# Your best hike



## EuropeWord (Feb 6, 2009)

Where did you have your best hike (no matter why it was a good hike)? Mention the country, the region, the routes, paths etc.

I'm talking about hiking in Europe, of course.


----------



## Jonesy55 (Jul 30, 2004)

EuropeWord said:


> Where did you have your best hike (no matter why it was a good hike)? Mention the country, the region, the routes, paths etc.
> *
> I'm talking about hiking in Europe, of course.*


Why 'of course'? Don't hikes anywhere else count?


----------



## FREKI (Sep 27, 2005)

Hardangervidda in Norway ( close to Gailo ) was pretty nice - wouldn't mind going hiking there again...

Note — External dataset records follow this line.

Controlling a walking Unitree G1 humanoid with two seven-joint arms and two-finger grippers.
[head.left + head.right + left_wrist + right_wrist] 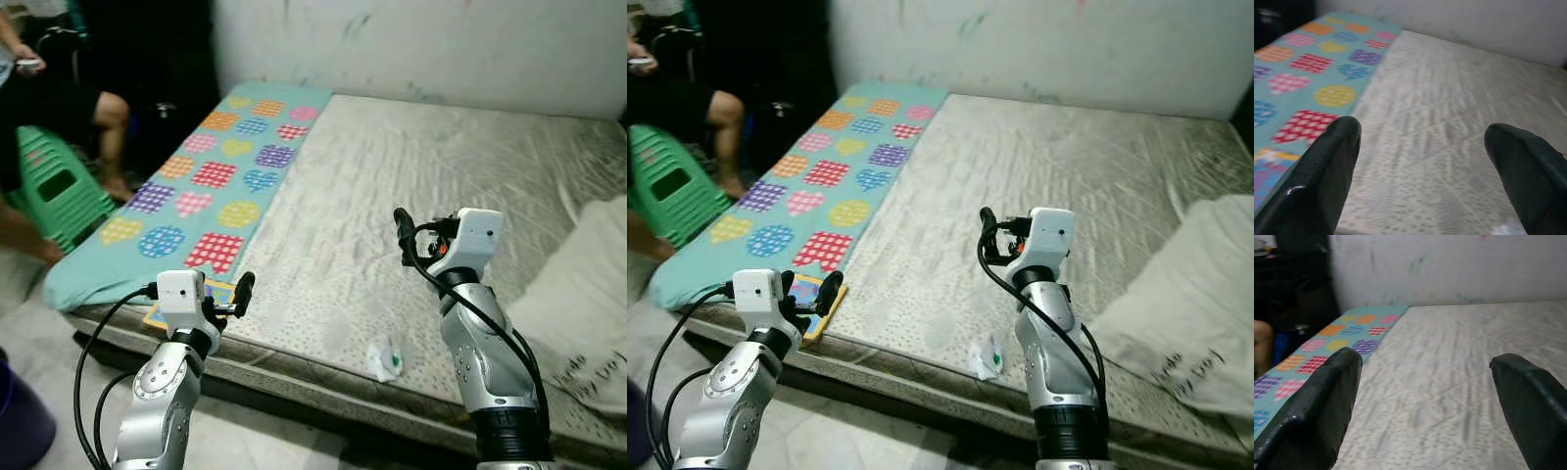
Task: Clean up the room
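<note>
Left gripper (242, 292) and right gripper (402, 227), both spread wide, hover over the bed (411, 186). Crumpled wrapper (385, 359) near the bed's front edge; patterned mat (211, 181) along its left edge, person (59, 108) beyond.

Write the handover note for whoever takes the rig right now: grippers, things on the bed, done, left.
Left gripper: open, empty, raised over the bed's near left corner.
Right gripper: open, empty, raised over the middle of the mattress.
Things: crumpled wrapper near the front edge, between the arms. Colourful book at the near left corner, by the patterned mat. White pillow on the right. A person sits on a green stool to the left.
Done: nothing held or moved that I can tell.
Left: probably pick up the wrapper, then the book.
</note>
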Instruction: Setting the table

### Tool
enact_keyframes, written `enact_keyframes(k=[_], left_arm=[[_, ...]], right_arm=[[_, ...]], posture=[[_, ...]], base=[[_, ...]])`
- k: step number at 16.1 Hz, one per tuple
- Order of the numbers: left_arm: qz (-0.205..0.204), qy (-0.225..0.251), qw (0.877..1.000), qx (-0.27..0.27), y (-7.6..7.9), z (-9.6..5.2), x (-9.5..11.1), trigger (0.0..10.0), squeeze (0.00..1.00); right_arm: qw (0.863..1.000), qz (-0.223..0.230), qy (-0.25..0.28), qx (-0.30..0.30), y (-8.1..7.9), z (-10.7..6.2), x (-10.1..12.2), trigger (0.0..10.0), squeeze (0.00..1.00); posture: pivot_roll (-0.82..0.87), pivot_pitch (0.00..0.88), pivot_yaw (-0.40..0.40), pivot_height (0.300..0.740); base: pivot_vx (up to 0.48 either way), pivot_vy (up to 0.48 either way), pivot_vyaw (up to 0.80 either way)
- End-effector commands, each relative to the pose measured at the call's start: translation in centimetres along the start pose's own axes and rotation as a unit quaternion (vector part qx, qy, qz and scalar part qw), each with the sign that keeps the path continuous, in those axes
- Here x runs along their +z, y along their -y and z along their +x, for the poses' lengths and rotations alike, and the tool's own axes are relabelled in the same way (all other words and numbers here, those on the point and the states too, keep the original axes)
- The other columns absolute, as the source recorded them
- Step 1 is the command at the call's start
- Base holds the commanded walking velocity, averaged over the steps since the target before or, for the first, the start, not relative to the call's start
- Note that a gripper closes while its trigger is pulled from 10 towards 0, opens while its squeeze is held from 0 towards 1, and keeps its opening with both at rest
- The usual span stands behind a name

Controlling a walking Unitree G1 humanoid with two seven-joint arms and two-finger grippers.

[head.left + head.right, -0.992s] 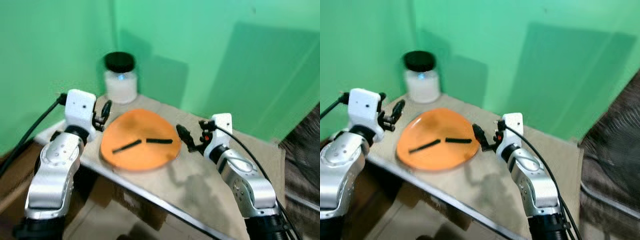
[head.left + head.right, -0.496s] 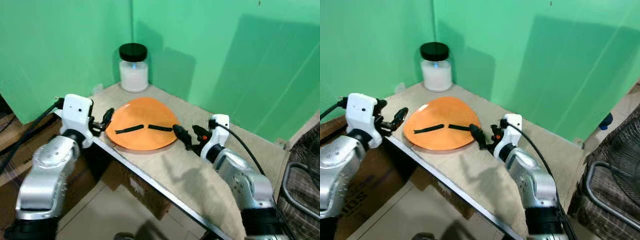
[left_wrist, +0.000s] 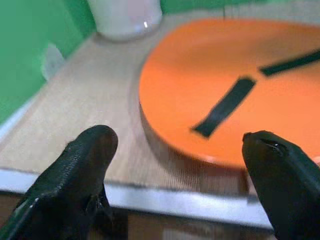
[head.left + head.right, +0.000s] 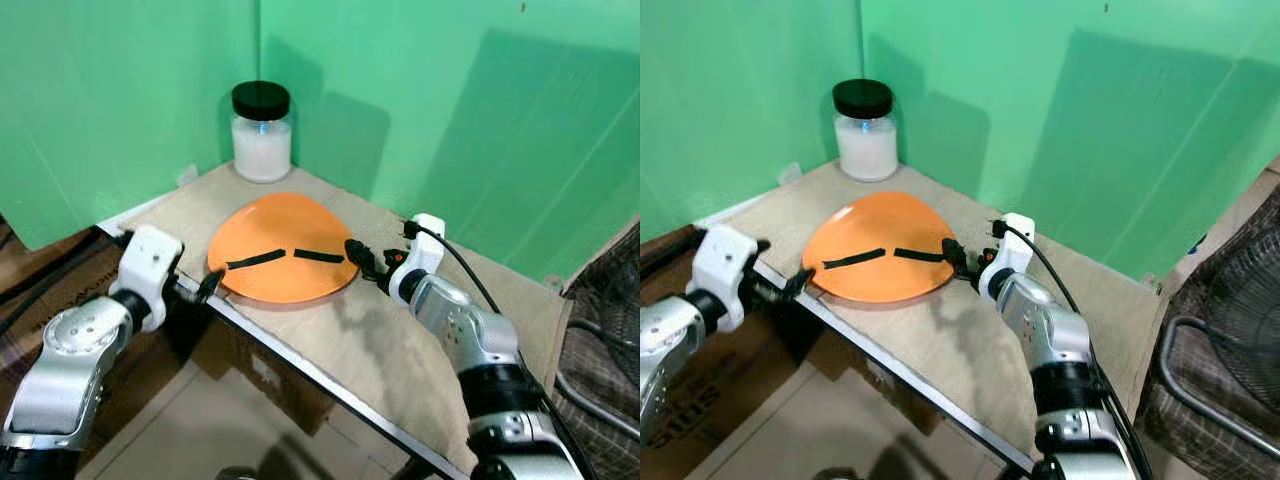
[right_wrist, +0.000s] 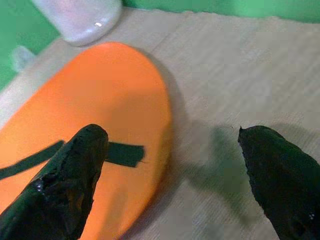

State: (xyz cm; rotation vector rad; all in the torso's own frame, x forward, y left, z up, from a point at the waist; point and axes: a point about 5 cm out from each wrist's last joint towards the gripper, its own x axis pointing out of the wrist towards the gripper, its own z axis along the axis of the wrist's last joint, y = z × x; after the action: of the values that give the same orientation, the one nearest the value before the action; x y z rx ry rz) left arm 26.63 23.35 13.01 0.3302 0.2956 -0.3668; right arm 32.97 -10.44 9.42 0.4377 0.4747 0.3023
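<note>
Plate: the orange plate [image 4: 283, 262] lies flat on my table [image 4: 400, 370], near its front edge, with two black strips [image 4: 254, 260] across its face; I read no writing on them.
Strips: one runs toward 8 o'clock from the plate's middle, the other [image 4: 318, 255] toward 3 o'clock, and their inner ends are apart.
Right gripper: my right gripper [image 4: 360, 262] sits at the plate's 3 o'clock rim, fingers spread wide; in the right wrist view one finger [image 5: 70, 185] is over the plate and the other [image 5: 282, 182] over bare table. It grasps nothing.
Left gripper: my left gripper [image 4: 207, 287] is at the plate's 8 o'clock, down at the table's front edge, fingers parted and empty; the left wrist view shows the plate's rim between my fingertips [image 3: 82, 170].
Jar: a clear jar [image 4: 262, 133] with a black lid stands at the plate's 12 o'clock, well apart, in the corner; it holds something white most of the way up. No label is readable.
Walls: green walls [image 4: 120, 90] close in the table at 10 and 1 o'clock.
Below: a cardboard box [image 4: 265, 375] sits under the table; its print is too small to read.
</note>
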Motion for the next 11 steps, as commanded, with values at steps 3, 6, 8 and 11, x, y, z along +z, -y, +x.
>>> enact_keyframes(k=[3,6,8,11], left_arm=[[0.012,-0.009,1.000,-0.012,-0.3,0.3,-1.1,10.0,0.00],[0.010,-0.014,1.000,-0.026,-0.1,1.2,-1.9,10.0,0.00],[0.013,-0.026,0.999,-0.042,0.1,1.7,-2.8,10.0,0.00],[0.023,-0.040,0.997,-0.054,0.2,2.0,-3.5,10.0,0.00]], right_arm=[[0.998,0.040,-0.023,0.030,-0.5,0.3,0.1,10.0,0.00],[0.996,0.052,-0.051,0.049,-1.0,0.6,-0.8,10.0,0.00],[0.993,0.068,-0.070,0.062,-1.1,0.8,-1.3,10.0,0.00],[0.987,0.109,-0.082,0.084,-1.5,1.0,-1.6,10.0,0.00]], posture=[[0.16,0.000,-0.141,0.740],[0.16,0.000,-0.140,0.740],[0.15,0.000,-0.143,0.740],[0.15,0.000,-0.142,0.740]], base=[[0.000,0.000,0.00],[0.000,0.000,0.00],[0.000,0.000,0.00],[0.000,0.000,0.00]])
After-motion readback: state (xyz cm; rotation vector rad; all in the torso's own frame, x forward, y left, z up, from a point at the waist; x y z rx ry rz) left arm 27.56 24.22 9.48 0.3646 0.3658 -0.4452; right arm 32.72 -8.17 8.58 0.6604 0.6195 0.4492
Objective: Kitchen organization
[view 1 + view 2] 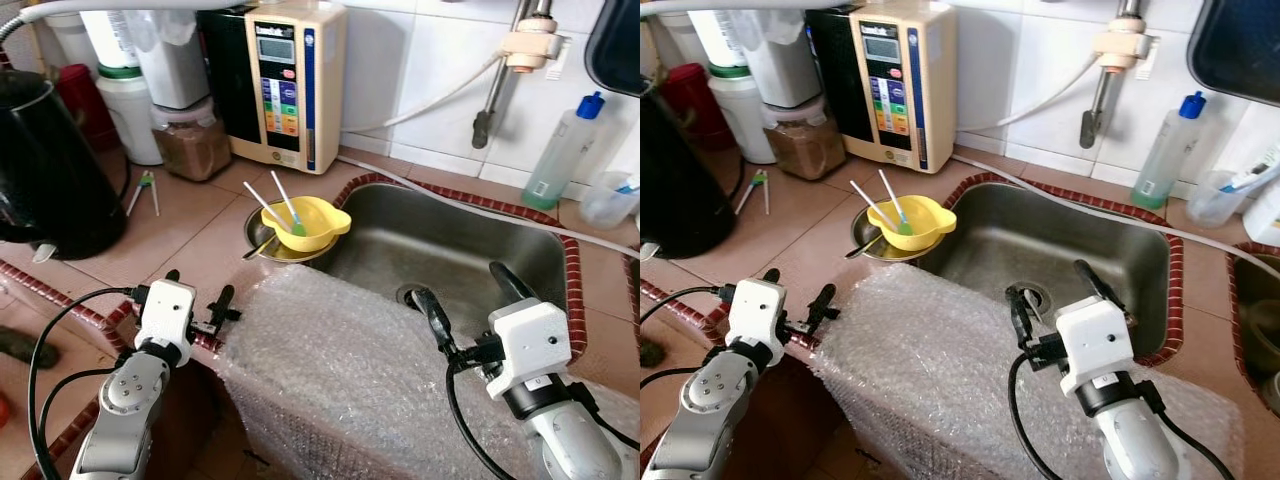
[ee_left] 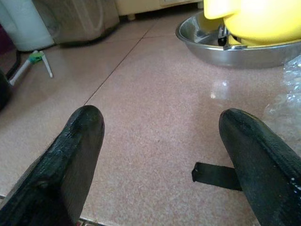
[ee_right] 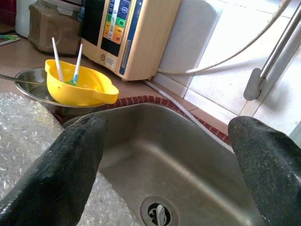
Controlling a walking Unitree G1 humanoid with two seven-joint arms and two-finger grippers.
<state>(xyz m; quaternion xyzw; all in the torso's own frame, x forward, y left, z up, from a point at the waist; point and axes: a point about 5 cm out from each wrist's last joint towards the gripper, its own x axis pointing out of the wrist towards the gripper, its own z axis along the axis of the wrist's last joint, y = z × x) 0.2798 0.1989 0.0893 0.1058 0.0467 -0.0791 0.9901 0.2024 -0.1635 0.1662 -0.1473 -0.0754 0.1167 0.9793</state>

But these days I kinda prefere urban walks rather than nature hikes..


----------



## Scba (Nov 20, 2004)

And gee, I was about to mention some nice hikes in America.


----------



## eklips (Mar 29, 2005)

EuropeWord said:


> I'm talking about hiking in Europe, of course.


Why? 

I took a very cool hike in Ecuador a month ago, why can't I mention it? :nuts:


----------



## Oaronuviss (Dec 11, 2002)

I took a good hike around Signal Hill in Newfoundland. That's as close to a European landscape as you can get!


----------



## Rinius (Oct 2, 2008)

eklips said:


> Why?
> 
> I took a very cool hike in Ecuador a month ago, why can't I mention it? :nuts:


To far away I guess?


----------



## ReiAyanami (May 14, 2008)

Samaria gorge in Crete, Greece, widly consider one of the best in Europe, if not the world. Its 16 km long road, during which you decent 1200 meters.

http://en.wikipedia.org/wiki/Samaria_Gorge


----------